The industry tends to only mess with projects that don’t work. It’s only when your second act is boring and flat that some executive somewhere tries to fix it using one of the methods they always use: “Hey, maybe we could have a decapitation before the ten o’clock break! Maybe a naked woman gets decapitated!!”

- The problem with working outside the system is that, even if you do get a movie made, AND even if it miraculously comes out half way decent, you still won’t be able to get it into theaters, because the exhibitors(theater chains and television networks) are all dependent on the studio distributors for product. So a movie made outside the Hollywood system will most likely end up unseen by the masses.

- The main reason I am against the Christians keeping to themselves approach, is that it eliminates any potential for us to connect with creative people in the industry, in the hopes of winning them over to Jesus. God could have lovely family movies on the screen tomorrow if that was all He wanted. He wants us to reach out to the people in this industry. To love them into the Kingdom. We can’t do this from afar.

c) Because we are afraid, our approach to the culture tends to be reactionary, in spurts, with no strategy for the long-term.
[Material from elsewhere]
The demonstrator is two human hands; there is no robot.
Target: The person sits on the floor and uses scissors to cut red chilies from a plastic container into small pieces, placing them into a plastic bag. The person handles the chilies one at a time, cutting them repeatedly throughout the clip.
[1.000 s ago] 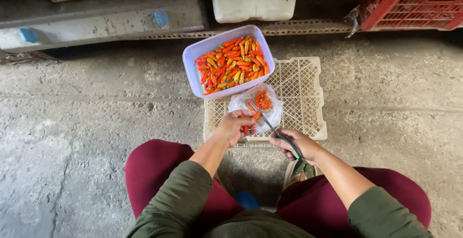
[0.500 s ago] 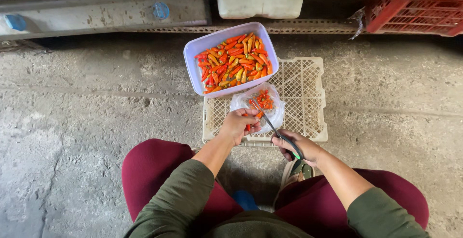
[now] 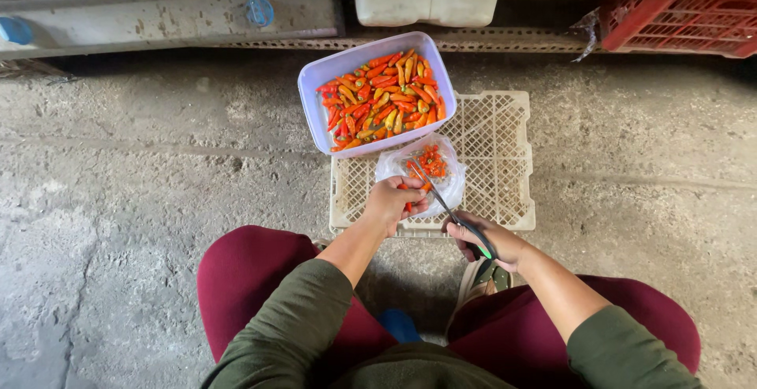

We should focus on People not projects.

- I have seen scads of projects from good people come into the industry with one project. They struggle to get it made, and most of the time they fail. If they do suceed, it generally results in a pathetic production. If it is half way decent and manages to get on a few screens, the producers stand back and wait to watch the whole planet fall into awe and compunction. It doesn't happen.

It is a mistake to think that one movie or even a few movies are going to make that big a difference in the popular culture arena. It’s like the Church keeps trying to plant one lily in the middle of a huge garbage dump. Even if you get ten lilies to all be living at the same time, it’s still fundamentally a garbage dump. We need to remake the whole dump. We need to change the whole system of the business from the inside, by establishing hundreds of believers in places of influence.

d) Because we are afraid of the people in Hollywood, we failure to respect the real, but often subtle, temptations of the industry.

Committed Christians who come to Hollywood generally end up falling into one of three groups. They either leave just when they are starting to have power, basically because it occurs to them that no amount of money is worth all the exigencies of the business. Or else, they find a way to stay and adopt a missionary attitude to sustain them.

But many more Christians end up becoming the problem. They lose their spirit. My new students say to us all the time, “It isn’t about the money for me. I just want to do good.” Yeah, right! What are you, made of special dirt? Pretending that you will not be seduced by the extraordinary perks of money, influence, beauty, luxury and celebrity that come with a successful Hollywood career, is a recipe for destruction. Anyone who comes to this town and wants to hold on to their faith, must be fortified by a fervent prayer life and a vibrant connection to a faith community.